A Pin to See the Peepshow
- First edition (US)
- Author: F. Tennyson Jesse
- Audio read by: Clare Francis
- Language: English
- Set in: London, 1913–1927
- Publisher: Heinemann (UK) Doubleday Doran (US)
- Publication date: September 1934
- Publication place: United Kingdom
- Media type: Print: hardback
- Dewey Decimal: 823.912
- LC Class: PZ3 .J492 .E57
- Preceded by: The Lacquer Lady
- Followed by: Act of God

= A Pin to See the Peepshow =

1934 novel by F. Tennyson Jesse

Author F. Tennyson Jesse, photographed before 1922

A Pin to See the Peepshow is a 1934 novel by F. Tennyson Jesse, based on the 1922 Thompson–Bywaters murder case.

==Plot==
Julia Almond grows up in suburban poverty in Edwardian London.
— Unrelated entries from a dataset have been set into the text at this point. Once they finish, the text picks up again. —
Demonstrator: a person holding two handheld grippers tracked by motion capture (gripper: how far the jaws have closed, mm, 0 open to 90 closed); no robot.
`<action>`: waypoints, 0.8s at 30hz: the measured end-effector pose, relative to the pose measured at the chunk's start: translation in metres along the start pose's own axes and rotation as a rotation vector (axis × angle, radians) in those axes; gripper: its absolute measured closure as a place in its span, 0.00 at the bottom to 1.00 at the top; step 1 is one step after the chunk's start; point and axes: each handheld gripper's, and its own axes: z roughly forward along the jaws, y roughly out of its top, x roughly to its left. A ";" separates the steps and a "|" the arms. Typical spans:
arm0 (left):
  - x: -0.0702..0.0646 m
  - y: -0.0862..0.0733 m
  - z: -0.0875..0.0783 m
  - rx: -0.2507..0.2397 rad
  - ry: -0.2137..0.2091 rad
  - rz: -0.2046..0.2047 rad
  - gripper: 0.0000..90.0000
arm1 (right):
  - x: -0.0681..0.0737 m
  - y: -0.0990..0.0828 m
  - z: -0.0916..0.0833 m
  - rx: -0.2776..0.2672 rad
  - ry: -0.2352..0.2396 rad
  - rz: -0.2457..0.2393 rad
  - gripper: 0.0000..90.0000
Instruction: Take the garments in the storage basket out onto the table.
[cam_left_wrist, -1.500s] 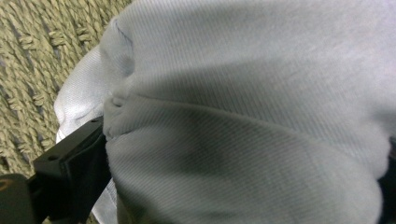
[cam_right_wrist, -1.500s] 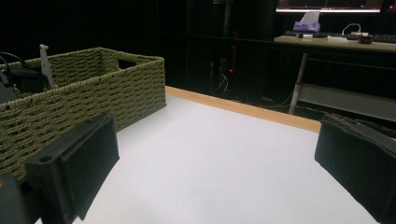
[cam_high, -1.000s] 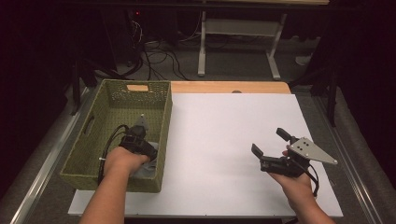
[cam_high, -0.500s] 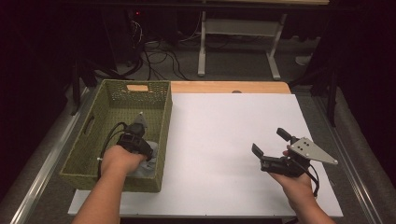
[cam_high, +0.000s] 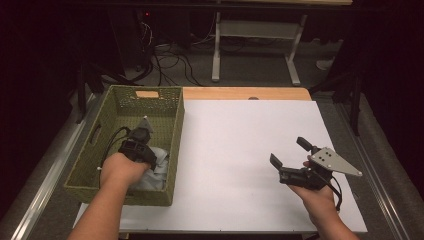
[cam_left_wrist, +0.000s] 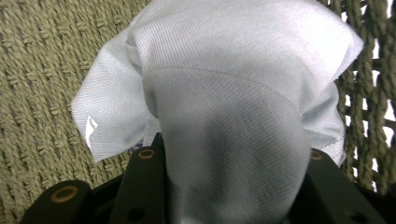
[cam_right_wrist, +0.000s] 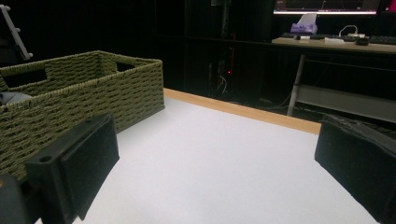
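- The left gripper (cam_high: 150, 159) is inside the green woven basket (cam_high: 171, 145), at the near right part of its floor, held by the person's left hand (cam_high: 121, 169).
- Its jaws are clenched on a pale blue-grey cloth (cam_left_wrist: 224, 121). In the left gripper view the fabric bunches up between the two black jaws and drapes over them, with the woven basket floor behind it.
- From the high view, the cloth (cam_high: 157, 170) lies in the basket's near right corner, against the right wall.
- The basket stands on the left edge of the white table surface (cam_high: 240, 145), with cut-out handles in its walls.
- The right gripper (cam_high: 292, 152) is held by the right hand (cam_high: 317, 197) above the near right part of the table, well apart from the basket.
- Its jaws are spread wide and grasp nothing. In the right gripper view, bare white surface shows between them, and the basket (cam_right_wrist: 79, 98) is at the left.
- A grey three-cornered plate (cam_high: 334, 161) sits on top of the right gripper.
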 end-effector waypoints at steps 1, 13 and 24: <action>0.000 0.000 -0.002 -0.003 -0.006 -0.001 0.69 | 0.000 0.000 0.000 0.001 -0.001 -0.004 0.01; 0.003 0.002 -0.031 -0.004 -0.005 0.012 0.69 | 0.000 0.001 -0.001 -0.002 -0.001 0.001 0.01; 0.008 0.001 -0.048 -0.010 0.031 0.016 0.69 | 0.000 0.000 0.000 0.001 0.000 0.003 0.01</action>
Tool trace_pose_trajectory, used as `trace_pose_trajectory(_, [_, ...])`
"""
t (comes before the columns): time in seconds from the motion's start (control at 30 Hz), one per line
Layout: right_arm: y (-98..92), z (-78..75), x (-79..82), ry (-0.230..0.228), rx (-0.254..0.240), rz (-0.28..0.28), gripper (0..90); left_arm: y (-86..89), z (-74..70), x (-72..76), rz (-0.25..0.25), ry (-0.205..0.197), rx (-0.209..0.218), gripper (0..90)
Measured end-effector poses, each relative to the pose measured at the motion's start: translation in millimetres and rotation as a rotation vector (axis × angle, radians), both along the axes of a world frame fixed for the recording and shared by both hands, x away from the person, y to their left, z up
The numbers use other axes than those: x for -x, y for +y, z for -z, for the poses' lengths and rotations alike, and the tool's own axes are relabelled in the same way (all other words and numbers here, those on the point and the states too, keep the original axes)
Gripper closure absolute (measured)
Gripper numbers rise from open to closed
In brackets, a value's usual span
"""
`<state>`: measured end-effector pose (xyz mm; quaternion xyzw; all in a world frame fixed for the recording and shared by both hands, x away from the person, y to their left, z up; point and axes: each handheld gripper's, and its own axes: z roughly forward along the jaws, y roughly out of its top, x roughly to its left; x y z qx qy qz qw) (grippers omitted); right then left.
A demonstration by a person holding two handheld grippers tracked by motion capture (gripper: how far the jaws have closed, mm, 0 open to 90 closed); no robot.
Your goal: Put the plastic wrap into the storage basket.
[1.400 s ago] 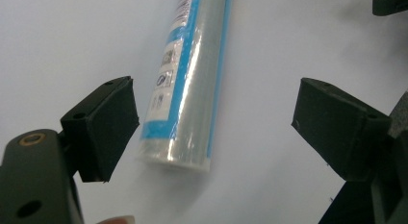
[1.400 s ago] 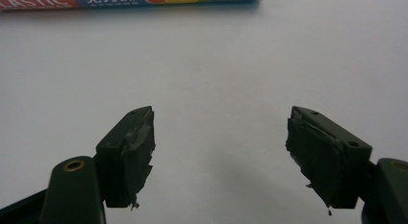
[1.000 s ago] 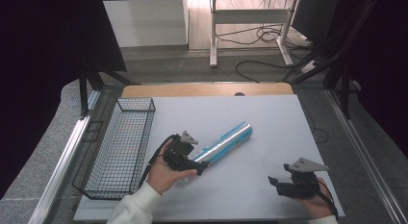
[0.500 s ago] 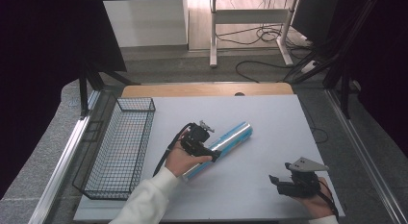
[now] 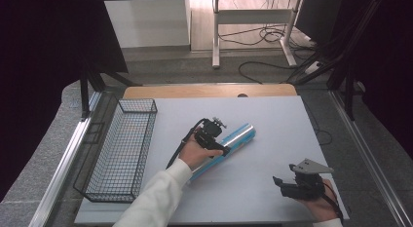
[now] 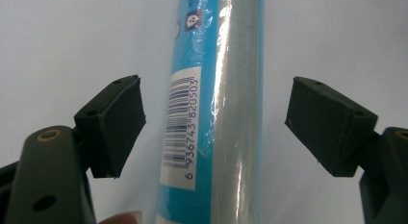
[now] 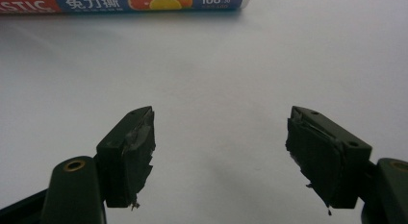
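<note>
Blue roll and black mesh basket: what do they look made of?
The blue cylindrical roll looks wrapped in glossy plastic film, with wrinkled glare streaks and a printed barcode label. The black wire-mesh basket looks like dark-coated metal wire, an open see-through grid.

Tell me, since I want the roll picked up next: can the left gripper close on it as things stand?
Probably yes. The left gripper is open with one jaw on each side of the blue roll, and nothing sits between the jaws and the roll. The white table around it is bare.
</note>
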<state>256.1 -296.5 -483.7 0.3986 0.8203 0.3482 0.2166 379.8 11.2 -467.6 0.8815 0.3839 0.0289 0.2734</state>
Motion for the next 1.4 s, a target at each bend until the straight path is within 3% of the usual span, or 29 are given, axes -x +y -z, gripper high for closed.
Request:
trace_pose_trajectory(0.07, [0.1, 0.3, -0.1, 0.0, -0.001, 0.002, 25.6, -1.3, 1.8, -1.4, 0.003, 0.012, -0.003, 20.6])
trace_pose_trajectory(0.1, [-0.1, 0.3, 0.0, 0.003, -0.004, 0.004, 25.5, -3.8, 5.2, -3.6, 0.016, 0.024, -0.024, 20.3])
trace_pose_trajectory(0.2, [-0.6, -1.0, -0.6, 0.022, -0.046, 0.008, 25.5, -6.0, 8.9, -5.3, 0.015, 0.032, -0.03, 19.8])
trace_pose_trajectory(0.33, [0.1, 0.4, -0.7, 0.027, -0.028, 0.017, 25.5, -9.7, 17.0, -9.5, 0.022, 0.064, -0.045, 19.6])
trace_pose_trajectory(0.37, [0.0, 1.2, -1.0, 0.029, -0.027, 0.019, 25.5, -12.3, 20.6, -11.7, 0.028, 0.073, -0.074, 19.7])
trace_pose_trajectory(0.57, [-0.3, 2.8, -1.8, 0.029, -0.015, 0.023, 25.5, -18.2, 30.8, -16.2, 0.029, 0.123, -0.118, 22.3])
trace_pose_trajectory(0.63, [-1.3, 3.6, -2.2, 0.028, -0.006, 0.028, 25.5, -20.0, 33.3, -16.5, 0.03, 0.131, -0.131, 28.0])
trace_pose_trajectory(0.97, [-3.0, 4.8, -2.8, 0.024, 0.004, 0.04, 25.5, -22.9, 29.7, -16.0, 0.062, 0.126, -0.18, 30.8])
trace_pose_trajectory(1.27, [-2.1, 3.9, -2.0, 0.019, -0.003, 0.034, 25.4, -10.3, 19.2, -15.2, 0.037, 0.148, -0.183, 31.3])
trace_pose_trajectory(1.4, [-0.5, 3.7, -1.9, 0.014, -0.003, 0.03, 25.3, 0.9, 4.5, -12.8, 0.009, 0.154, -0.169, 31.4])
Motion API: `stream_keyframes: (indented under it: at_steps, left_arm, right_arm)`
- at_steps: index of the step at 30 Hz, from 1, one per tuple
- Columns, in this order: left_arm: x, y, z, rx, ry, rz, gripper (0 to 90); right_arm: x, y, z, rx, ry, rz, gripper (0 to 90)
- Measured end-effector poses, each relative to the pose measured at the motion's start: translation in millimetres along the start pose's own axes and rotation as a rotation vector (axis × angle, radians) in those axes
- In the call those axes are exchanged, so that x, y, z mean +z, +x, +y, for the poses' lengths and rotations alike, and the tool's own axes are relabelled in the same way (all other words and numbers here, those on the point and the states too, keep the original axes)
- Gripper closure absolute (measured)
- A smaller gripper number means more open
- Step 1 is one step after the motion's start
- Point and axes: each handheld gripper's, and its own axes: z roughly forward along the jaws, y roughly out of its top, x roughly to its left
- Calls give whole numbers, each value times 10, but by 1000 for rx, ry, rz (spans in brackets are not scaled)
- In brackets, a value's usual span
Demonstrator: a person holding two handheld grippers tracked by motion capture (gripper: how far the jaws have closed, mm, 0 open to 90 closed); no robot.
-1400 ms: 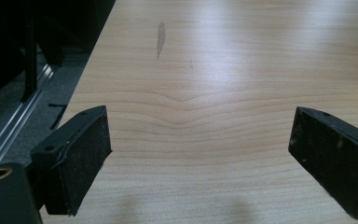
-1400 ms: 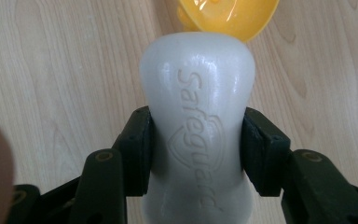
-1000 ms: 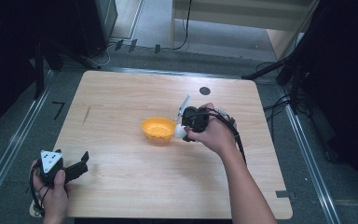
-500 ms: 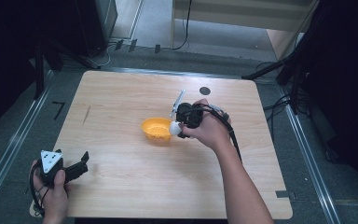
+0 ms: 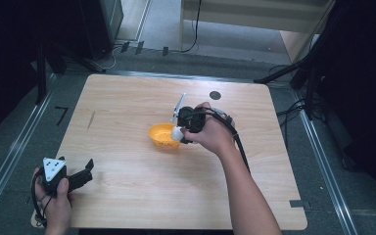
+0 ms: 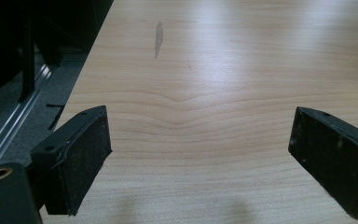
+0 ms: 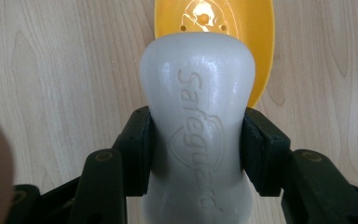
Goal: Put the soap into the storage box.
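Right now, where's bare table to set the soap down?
Bare: the wide stretch between the left gripper and the orange bowl, and the table right of the forearm. Crowded: around the bowl, where the right gripper holds the soap.

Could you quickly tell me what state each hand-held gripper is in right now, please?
Left hand-held gripper: open, holding nothing, over bare table.
Right hand-held gripper: closed on a white soap bar, by the orange bowl.

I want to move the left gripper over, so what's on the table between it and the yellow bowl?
Nothing: in the high view, bare wood lies between the left gripper and the yellow bowl.
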Motion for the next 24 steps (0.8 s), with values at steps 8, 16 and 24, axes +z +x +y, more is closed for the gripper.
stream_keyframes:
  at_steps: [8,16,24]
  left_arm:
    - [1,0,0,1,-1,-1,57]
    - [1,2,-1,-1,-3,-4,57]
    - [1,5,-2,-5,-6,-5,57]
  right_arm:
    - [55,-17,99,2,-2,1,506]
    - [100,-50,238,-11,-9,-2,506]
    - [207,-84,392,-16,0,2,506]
She longs for a better life but makes an ill-advised marriage during the First World War.

==Reception==
Sarah Waters has praised A Pin to See the Peepshow, writing "rarely, it seemed to me, had I been plunged by a piece of fiction into an emotional world so vivid, so complete, so convincingly untidy."

==Adaptations==
A Pin to See the Peepshow was adapted into a play by Jesse and H. M. Harwood in 1951. It was refused a licence by the Lord Chamberlain and so premiered at a private venue in London: the Peter Cotes production was at the New Boltons Theatre Club. In 1953 it showed at the Playhouse Theatre, Broadway.

In 1973, it was adapted into a four-part TV series by the BBC, written by Elaine Morgan and starring Francesca Annis.

In 2007, it was made into a short radio drama on BBC Radio 4 by Scott Cherry.